If you find some of these thoughts depressing, take heart. Working honestly and openly together we can move forward and continue to improve the health of our dogs. Back in 1979 I mated a bitch to Jackadandy, not knowing about the serious kidney problems he passed on to so many of his get. After losing a young bitch to kidney failure, I went to work to research and understand the problem I was facing. With the help of urine tests (protein/creatinine ratios) I was able to overcome the problem and have not had another kidney problem in the Bullies I have bred since then. During 35 years of breeding Bullies I have always focused on the character and temperament of my dogs, going out of my way to exhaustively check these characteristics (1) in any family lines I have chosen to introduce into my breeding program. And I believe, in all honesty, that I have been highly successful in this regard – witness the intelligence and personality of my Bullies. Working together we can achieve whatever we set out to do.
Please be aware that these notes are my own personal views, not those of any club or organization to which I belong. No doubt some readers will disagree with some of what I have written. But hopefully these notes will provide food for thought and generate discussion about the health of out Bullies.

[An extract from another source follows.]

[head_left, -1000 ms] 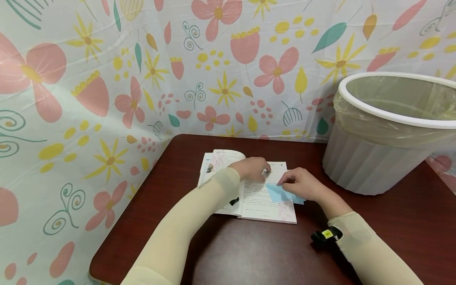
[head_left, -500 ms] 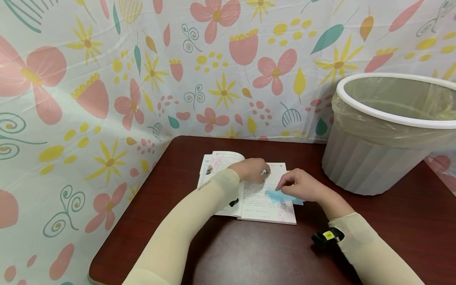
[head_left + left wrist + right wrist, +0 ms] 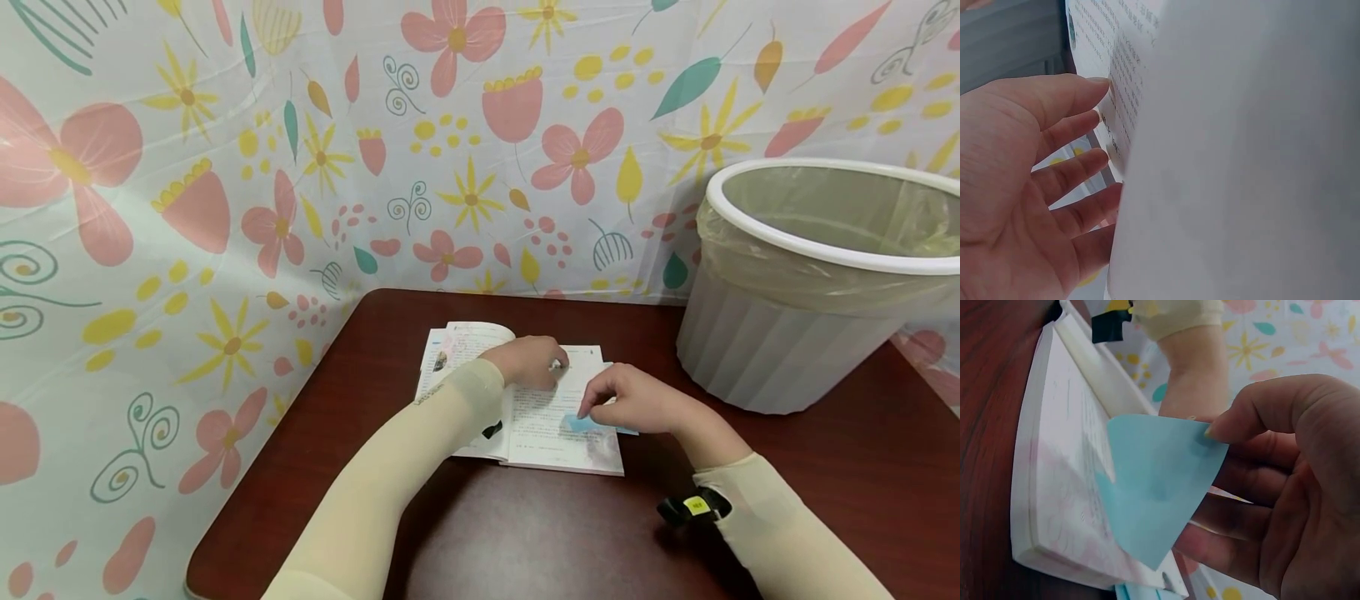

I wish Bull Terrier fanciers in Sweden every success in breeding happy, healthy dogs.
Footnote (1): These characteristics, good and bad, result from both inherited and environmental factors – often referred to as nature and nurture. Obviously we ourselves control the way our dogs are raised and socialized. But it equally important to select dogs of the best possible character and temperament as these are highly heritable traits.